Chris Cox
Goal is to create a predictive model that will take in user text and predict the next word with an aim to improve the efficiency of the users typing.
This app was build to allow the user to explore the predictive model and consider ways to improve its accuracy. The App:
Following steps were taken to build the prediction model using Stupid Back-Off method
### train using the sbo::kgrams_freqs_fast function.
small_train_freq <- kgram_freqs_fast(train, N=4, dict = max_size ~ 708, EOS = ".?!:;")

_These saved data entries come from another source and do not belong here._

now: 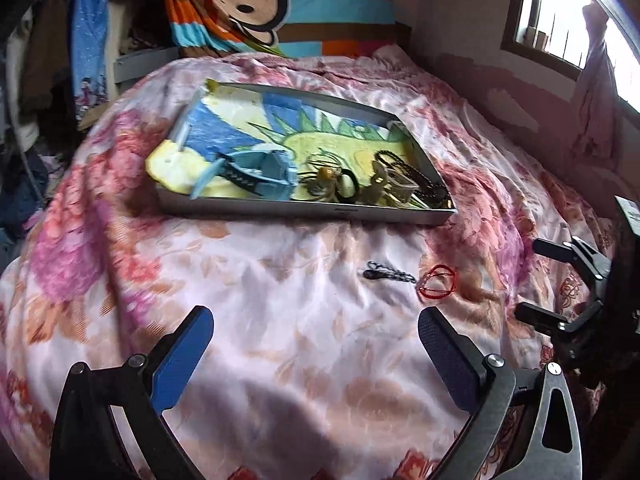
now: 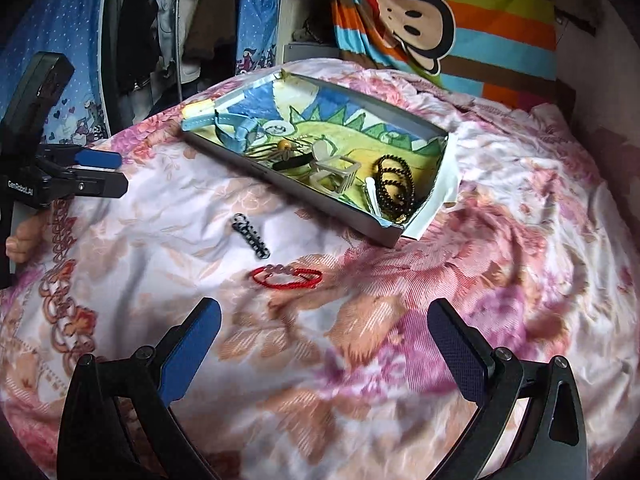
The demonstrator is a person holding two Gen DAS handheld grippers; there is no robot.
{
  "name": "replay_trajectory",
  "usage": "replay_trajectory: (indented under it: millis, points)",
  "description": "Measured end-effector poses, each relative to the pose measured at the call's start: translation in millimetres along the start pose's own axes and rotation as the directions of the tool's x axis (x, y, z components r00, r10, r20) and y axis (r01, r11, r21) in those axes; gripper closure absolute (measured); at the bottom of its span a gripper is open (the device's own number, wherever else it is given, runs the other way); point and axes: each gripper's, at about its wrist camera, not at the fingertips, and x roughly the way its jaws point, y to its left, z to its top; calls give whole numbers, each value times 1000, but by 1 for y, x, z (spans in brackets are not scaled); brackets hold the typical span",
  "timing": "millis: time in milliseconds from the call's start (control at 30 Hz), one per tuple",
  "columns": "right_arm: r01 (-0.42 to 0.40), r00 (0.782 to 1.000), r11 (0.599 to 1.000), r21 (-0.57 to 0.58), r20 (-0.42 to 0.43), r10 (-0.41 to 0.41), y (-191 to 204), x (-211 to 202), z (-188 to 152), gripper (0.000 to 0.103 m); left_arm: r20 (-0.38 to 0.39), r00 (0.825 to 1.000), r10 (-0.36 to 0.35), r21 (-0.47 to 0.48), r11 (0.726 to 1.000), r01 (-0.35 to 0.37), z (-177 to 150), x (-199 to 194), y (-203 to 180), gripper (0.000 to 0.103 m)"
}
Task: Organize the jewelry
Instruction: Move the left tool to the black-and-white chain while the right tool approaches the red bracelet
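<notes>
A grey tray (image 1: 304, 210) (image 2: 280, 184) lined with a cartoon cloth sits on the floral bedspread. It holds a blue watch (image 1: 256, 176) (image 2: 236, 128), a black bead necklace (image 2: 394, 184), a clear clip (image 2: 338, 172) and other pieces. A black chain piece (image 1: 390, 274) (image 2: 251, 236) and a red string bracelet (image 1: 436, 282) (image 2: 286, 276) lie loose on the bedspread in front of the tray. My left gripper (image 1: 316, 340) is open and empty, below and left of the black chain. My right gripper (image 2: 324, 332) is open and empty, just below the red bracelet.
A striped monkey-print pillow (image 1: 280, 0) (image 2: 440, 20) stands behind the tray. Hanging clothes (image 2: 160, 20) are at the far left, a window (image 1: 560, 12) at the right. Each gripper shows in the other's view, the right one (image 1: 532, 280) and the left one (image 2: 116, 172).
</notes>
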Motion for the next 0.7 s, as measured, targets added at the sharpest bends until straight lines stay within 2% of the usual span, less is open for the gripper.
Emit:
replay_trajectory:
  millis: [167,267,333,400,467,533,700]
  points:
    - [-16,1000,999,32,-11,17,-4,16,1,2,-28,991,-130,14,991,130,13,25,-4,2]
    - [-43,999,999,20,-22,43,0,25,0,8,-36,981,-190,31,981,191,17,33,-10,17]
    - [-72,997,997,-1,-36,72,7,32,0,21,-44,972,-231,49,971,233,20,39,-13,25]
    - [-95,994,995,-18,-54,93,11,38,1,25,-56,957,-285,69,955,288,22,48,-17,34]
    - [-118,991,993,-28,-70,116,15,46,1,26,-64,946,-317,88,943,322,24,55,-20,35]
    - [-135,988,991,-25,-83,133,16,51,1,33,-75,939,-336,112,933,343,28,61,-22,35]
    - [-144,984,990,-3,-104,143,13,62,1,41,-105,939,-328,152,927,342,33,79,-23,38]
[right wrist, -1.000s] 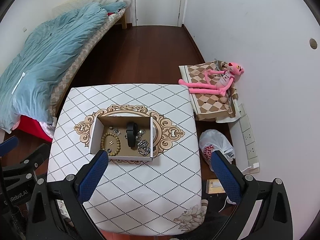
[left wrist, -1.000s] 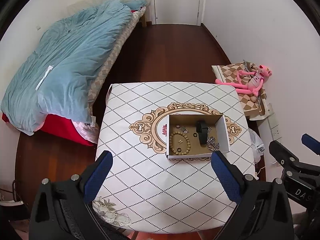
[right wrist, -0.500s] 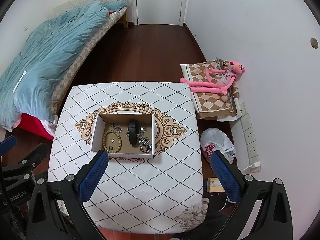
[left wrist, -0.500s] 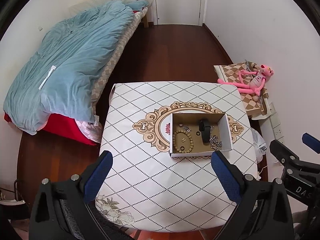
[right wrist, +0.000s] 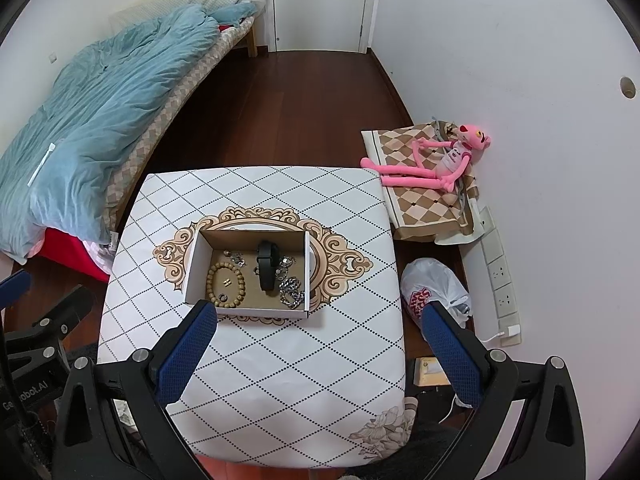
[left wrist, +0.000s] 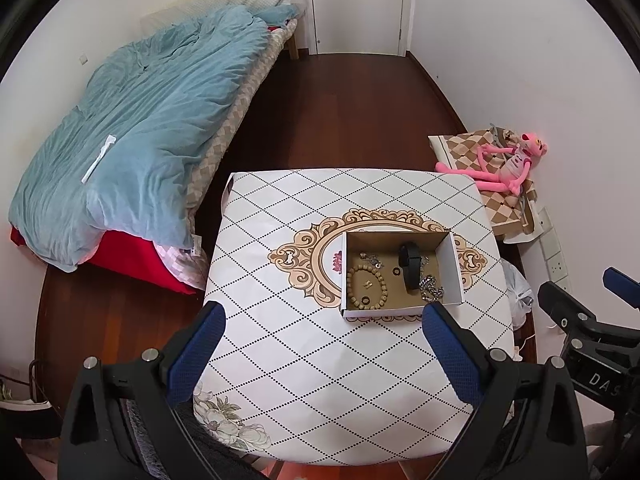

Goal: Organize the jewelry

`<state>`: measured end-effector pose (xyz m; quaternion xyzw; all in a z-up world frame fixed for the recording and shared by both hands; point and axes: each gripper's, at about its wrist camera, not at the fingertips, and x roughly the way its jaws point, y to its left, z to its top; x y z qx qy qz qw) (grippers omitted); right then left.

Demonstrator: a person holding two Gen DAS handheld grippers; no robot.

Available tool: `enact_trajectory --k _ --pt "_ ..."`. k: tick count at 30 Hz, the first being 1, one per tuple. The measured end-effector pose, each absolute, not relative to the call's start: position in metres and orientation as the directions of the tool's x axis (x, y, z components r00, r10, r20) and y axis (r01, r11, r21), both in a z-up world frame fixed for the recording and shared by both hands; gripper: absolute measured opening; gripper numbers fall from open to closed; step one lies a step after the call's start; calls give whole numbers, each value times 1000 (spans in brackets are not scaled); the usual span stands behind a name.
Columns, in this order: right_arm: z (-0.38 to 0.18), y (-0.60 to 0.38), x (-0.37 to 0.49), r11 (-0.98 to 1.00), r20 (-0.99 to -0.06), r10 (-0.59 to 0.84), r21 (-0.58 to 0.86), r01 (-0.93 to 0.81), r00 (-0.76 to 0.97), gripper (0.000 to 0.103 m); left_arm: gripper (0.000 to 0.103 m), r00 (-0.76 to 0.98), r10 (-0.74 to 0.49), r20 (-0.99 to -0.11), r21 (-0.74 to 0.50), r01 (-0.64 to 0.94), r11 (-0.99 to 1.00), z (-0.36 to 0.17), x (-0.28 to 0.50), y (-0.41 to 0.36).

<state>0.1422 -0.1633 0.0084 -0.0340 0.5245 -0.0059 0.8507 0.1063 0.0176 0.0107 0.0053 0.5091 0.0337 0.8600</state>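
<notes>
An open cardboard box (left wrist: 454, 268) (right wrist: 192, 268) sits on the table with the diamond-pattern cloth (left wrist: 304, 344) (right wrist: 320, 352). Inside lie a wooden bead bracelet (left wrist: 352, 280) (right wrist: 239, 280), a black band (left wrist: 410, 266) (right wrist: 266, 266), a silver chain (left wrist: 432, 286) (right wrist: 292, 292) and small rings and earrings. My left gripper (left wrist: 322, 316) is open and empty, high above the table's near side. My right gripper (right wrist: 320, 316) is also open and empty, high above the near edge. Each gripper shows at the side of the other's view.
A bed with a blue quilt (left wrist: 152, 128) stands left of the table. A pink plush toy (right wrist: 436, 164) lies on a checked cushion by the right wall. A white plastic bag (right wrist: 434, 288) and wall sockets (right wrist: 502, 276) are on the right floor side. A door (left wrist: 358, 4) is at the far end.
Both grippers have risen or pulled back a little; the table and box look slightly smaller and lower in both views. Both stay open and empty.
</notes>
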Motion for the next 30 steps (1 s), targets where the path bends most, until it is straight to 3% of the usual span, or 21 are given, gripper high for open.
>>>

Phrase sentiment is used to try to improve accuracy. Sentiment is used to order words with equal probabilities
s <- sentiment(phrase)
pt <- predict(small_train_freq, phrase)
colnames(pt) <- c("word", "probability")
pt <- anti_join(pt, badwords, by = "word") %>%
left_join(sentim, by = "word") %>%
filter(word != "<EOS>")
if(s$sentiment > -0.25 & s$sentiment < 0.25) { pt[is.na(pt)] <- 1
pt <- arrange(pt, desc(probability), desc(value))
} else { pt[is.na(p)] <- 0
if(s$sentiment > 0.25){ pt <- arrange(pt, desc(probability), desc(value))
} else { pt <- arrange(pt, desc(probability), value)} }
Type a phrase and press Enter to see the top 3 suggested words. For example, enter the phrase “i've had the best” gives the suggested words “time, day, dream”.
The app also shows 3 plots: phrase sentiment, circular barplot with top 20 words, and a word cloud with 100 words max.